An August 18 Michfest statement includes this passage which rather clearly says that yes, trans womyn (and also trans men) are not only tolerated but indeed welcome as legitimate participants. The full context may be helpful:

Michfest is widely known as a predominantly lesbian community. This does not mean that heterosexual women, bisexual women, or those who do not share this identity are not present or welcome. But for a week, we collectively experience a lesbian-centered world; we experience what it feels like to be in a community defined by lesbian culture.

There are trans womyn and trans men who attend and work at the Festival who participate in the Michfest community in this same spirit--as supporters of, rather than detractors from, our female-focused culture.

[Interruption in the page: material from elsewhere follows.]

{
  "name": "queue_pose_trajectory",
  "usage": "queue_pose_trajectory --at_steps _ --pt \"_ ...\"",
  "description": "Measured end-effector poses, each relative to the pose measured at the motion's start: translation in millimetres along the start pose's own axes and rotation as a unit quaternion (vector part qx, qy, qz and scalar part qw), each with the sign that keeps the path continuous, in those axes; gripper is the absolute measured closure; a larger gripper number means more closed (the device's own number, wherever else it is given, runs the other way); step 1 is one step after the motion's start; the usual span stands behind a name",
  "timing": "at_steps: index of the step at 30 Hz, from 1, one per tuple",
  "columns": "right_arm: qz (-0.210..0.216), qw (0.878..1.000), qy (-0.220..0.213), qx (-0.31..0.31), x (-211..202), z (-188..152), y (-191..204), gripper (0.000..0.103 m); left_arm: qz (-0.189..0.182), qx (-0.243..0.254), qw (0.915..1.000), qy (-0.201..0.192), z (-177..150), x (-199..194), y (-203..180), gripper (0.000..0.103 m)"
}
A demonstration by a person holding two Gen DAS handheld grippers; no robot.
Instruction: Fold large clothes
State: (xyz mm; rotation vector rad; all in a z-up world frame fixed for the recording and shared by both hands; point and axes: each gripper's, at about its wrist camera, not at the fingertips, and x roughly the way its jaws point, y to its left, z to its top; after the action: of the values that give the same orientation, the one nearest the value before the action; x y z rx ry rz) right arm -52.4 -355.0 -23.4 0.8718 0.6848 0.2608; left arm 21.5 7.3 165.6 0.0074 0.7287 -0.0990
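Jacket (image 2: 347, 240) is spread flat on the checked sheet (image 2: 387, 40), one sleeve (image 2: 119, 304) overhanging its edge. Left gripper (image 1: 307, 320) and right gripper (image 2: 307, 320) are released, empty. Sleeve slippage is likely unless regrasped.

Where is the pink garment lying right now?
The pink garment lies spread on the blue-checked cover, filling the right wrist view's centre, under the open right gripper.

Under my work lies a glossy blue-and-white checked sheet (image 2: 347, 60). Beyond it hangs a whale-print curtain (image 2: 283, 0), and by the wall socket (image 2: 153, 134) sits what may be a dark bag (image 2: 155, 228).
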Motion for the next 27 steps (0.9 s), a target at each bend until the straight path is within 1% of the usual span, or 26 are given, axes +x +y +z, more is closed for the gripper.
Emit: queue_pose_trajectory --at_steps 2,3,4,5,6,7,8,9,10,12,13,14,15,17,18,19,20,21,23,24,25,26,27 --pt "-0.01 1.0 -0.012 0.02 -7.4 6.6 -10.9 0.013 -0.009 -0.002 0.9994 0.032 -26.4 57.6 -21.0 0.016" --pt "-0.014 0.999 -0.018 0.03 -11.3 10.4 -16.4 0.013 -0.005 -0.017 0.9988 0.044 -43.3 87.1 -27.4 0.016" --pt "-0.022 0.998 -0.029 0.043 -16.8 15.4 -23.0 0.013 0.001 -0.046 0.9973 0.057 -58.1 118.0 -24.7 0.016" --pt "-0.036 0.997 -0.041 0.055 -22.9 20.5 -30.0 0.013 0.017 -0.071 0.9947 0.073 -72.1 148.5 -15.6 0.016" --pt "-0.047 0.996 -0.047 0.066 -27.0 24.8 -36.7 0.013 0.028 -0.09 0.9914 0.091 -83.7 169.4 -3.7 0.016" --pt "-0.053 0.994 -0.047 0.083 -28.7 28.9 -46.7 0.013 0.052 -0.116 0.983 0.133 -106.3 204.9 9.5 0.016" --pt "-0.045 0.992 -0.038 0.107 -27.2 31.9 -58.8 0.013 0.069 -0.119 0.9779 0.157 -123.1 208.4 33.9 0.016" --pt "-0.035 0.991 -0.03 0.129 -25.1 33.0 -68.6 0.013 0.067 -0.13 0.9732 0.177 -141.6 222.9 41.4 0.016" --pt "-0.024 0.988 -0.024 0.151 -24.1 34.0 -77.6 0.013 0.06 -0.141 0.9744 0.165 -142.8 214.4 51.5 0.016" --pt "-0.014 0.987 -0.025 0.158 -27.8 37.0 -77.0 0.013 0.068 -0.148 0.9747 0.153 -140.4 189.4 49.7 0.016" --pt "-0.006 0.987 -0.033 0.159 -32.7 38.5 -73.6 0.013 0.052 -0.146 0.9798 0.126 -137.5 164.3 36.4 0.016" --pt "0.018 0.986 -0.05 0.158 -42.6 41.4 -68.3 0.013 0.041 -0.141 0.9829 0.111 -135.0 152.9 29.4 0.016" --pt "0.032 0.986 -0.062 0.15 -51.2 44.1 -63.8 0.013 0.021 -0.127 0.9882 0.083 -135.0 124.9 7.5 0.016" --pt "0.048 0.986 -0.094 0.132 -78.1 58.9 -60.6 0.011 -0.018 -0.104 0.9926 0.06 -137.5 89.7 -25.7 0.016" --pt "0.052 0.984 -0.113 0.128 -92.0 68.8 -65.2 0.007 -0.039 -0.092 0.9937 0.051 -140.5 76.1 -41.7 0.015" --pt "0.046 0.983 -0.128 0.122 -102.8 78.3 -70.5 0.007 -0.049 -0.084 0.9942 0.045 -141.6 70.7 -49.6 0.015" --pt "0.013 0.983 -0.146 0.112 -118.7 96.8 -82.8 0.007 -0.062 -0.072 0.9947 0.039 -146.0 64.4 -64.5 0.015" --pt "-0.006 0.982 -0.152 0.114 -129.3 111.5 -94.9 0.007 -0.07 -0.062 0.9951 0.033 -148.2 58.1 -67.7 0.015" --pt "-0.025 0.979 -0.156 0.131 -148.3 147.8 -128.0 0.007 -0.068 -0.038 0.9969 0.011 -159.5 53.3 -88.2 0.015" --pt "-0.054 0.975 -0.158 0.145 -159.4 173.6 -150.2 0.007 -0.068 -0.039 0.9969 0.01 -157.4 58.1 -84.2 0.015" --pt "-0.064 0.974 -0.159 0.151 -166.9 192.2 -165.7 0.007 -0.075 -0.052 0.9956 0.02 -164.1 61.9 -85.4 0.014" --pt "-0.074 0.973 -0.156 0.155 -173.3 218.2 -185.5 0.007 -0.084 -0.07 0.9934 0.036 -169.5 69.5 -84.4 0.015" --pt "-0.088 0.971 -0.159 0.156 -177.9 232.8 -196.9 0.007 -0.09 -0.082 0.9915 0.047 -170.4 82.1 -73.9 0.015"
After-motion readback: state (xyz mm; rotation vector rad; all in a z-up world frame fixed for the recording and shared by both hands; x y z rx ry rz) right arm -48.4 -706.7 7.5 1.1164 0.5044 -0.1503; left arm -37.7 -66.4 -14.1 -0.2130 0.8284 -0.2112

Reading the document, titled "We Have a Few Demands of Our Own," I arrive at the interpretation that the traditional "womyn born womyn" or WBW-only intention has now been reinterpreted to mean that Michfest remains a WBW-owned and WBW-focused space--but not a "WBW-only" space. It seems to be something like a relationship between WBW, and especially WBW lesbians, being owners, and trans womyn and trans men being welcomed as guests who support, but do not define the "focus" or "centering" of the Fest.

The biggest question this statement raises is whether members of the Michfest community who strongly support a WBW-only space will recognize that trans womyn are now welcome. For many, the "intention" seems a kind of proof text requiring some curious readings of the August 18 statement so that trans womyn are still "gatecrashers," "boundary violators," or even like male rapists. The "massive resistance" to Brown v. Board of Education provides a grim but maybe not so implausible analogy.

If the August 18 statement is implemented and this resistance does not generate new and unproductive conflict, then Lisa Vogel's acknowledgement that the removal of trans woman Nancy Jean Burkholder in 1991 was "wrong" could be a giant step toward truth and reconciliation.

This is a conflict that really goes back to the mid-1970s when there was very intense and destructive conflict over the role of transsexual lesbian feminists in Second Wave communities. Finally healing this division would be a great achievement for Michfest, the lesbian community and feminism generally.
Margo Schulter, from the Internet

Not just a Washington problem

IN RESPONSE to "Native voices won't be bullied": Perhaps it's best to focus on one racist team name at a time, but I find myself wondering when we'll begin to talk in earnest about the Atlanta Braves. Each and every time I find myself up against a televised Braves game in bars or restaurants and witness the horrific "tomahawk chop," I want to die from shame and embarrassment on behalf of the human race. This horrific institutionalized racism really has to go.
Peter Spitzform, Essex Junction, Vt.